Ainsi, selon le ministre, le ciblage des subventions qui, faut-il rappeler, pèsent pour près d’un quart du budget de l’Etat, passera tout simplement par l’élaboration d’un fichier national qui permettra de répertorier, un peu comme le fichier du logement, les catégories de citoyens jugées vulnérables, et qui devront donc être seules à pouvoir bénéficier du soutien direct de l’Etat.

Insistant sur l’impossibilité de renoncer brusquement au système actuel des subventions, le grand argentier du pays a tenu à assurer que ce fameux fichier est déjà en cours d’élaboration et devra être prêt dans deux ans, pour être ensuite appliqué dans une wilaya-pilote avant d’être généralisé.

Cependant, s’il est vrai que la réforme des subventions devient désormais inéluctable, au regard notamment de leurs poids sur le budget de l’Etat et de la crise financière que connaît le pays, il n’en demeure pas moins que la transition vers un processus de ciblage reste à la fois complexe à mettre en œuvre et surtout socialement et politiquement délicate à faire accepter…

De par son caractère généralisé, le système actuel de soutien aux prix, déplorent des institutions financières internationales, induit plutôt des iniquités sociales, car profitant davantage aux riches qu’aux démunis, qui consomment forcément moins, compte tenu de leurs modestes revenus.

Sauf que dans un pays comme l’Algérie où l’informel et la thésaurisation sont très répandus, la mise en place d’un fichier national des ménages à soutenir directement par l’Etat risque de donner lieu à bien des abus, en l’absence surtout de procédures d’évaluation et de données statistiques fiables et vérifiables.

Un revenu complémentaire de pouvoir d’achat…

Consultant en finances et ancien délégué général de l’Association des banques, Abderrahmane Benkhalfa admet que le passage d’un système de subventions généralisé à une logique de ciblage ne peut être que complexe et délicat. Néanmoins, explique-t-il, une telle transition devra être opérée de manière graduelle, sur une période de trois à cinq ans, et suivant une étude approfondie, basée sur une évaluation et une critériologie exhaustive et rigoureuse.
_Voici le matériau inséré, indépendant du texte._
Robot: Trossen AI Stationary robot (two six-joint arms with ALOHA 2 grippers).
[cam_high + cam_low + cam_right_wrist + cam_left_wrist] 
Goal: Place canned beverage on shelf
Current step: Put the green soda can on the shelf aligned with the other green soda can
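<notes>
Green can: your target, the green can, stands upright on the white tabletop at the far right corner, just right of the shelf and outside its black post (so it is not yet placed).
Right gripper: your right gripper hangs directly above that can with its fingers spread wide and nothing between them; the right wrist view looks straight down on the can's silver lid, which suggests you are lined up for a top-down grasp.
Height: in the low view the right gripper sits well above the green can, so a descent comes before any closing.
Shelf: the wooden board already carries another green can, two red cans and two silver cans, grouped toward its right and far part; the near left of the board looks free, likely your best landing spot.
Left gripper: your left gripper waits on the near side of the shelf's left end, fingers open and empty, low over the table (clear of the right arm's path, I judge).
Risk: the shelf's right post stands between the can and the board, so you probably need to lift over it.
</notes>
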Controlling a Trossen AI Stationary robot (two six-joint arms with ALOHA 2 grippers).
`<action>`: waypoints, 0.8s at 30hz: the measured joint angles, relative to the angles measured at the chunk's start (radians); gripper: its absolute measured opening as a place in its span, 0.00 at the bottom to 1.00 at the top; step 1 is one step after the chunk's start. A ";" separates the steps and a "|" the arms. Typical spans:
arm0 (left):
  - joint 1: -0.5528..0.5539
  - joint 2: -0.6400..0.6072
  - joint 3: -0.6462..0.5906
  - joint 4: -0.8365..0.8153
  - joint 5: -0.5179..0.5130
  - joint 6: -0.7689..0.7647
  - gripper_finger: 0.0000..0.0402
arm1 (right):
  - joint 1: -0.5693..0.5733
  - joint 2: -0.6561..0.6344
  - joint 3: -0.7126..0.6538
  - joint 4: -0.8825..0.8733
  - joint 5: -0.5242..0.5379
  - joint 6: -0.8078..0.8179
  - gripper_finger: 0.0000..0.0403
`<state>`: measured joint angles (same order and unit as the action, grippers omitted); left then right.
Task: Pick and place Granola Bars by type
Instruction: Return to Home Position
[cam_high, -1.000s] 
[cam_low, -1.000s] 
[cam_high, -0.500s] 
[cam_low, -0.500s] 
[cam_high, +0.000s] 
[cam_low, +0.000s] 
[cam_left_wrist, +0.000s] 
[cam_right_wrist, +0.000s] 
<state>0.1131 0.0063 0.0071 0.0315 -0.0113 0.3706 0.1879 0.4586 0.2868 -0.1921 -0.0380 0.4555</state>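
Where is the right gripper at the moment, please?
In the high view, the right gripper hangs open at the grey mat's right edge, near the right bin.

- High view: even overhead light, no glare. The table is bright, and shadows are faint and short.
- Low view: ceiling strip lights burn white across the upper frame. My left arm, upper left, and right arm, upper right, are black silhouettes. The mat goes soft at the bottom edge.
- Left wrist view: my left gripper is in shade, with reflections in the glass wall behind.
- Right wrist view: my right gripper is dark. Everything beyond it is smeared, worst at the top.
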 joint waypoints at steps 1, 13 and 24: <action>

En ce sens, ajoute-il, il s’agira de parvenir au final à fixer «un revenu mensuel, bancarisé et complémentaire de pouvoir d’achat», qui sera distribué directement aux ménages éligibles au soutien de l’Etat.

Ce revenu, précise notre interlocuteur, découlera d’un certain nombre de critères, à savoir, notamment, le panier de la ménagère, soit ce que consomme ordinairement un ménage algérien moyen, le revenu par ménage, et non par individu, et enfin, la sensibilité sociale des biens composants ledit panier, car le lait par exemple ne peut avoir la même importance que le sucre, ni la poire celle de la pomme de terre.

Interrogé sur la fiabilité du fichier à mettre en place pour répertorier les familles éligibles à cette forme de subvention, notre interlocuteur avance que celui-ci pourra être élaboré grâce à une synergie de plusieurs fichiers déjà existants, dont notamment celui relatif au numéro d’identification national, celui d’identification fiscale, ainsi que les fichiers respectifs des emplois aidés et des personnes nécessiteuses, déjà disponibles auprès des collectivités locales.

Une fois mis en place, le fichier national des ménages à soutenir par des transferts monétaires directs, indique en définitive notre interlocuteur, devra être géré de façon active, mis à jour régulièrement pour en contrôler les bénéficiaires et, dans un deuxième temps, il pourrait même être confié à un sous-traitant privé, un peu comme ce qui se fait actuellement pour les visas. Quoi qu’il en soit, la transition vers une politique de ciblage des subventions semble bel et bien mise en branle et au vu du poids de l’informel dans l’économie nationale, le principe d’une politique sociale plus équitable ne sera sans doute pas facile à faire valoir.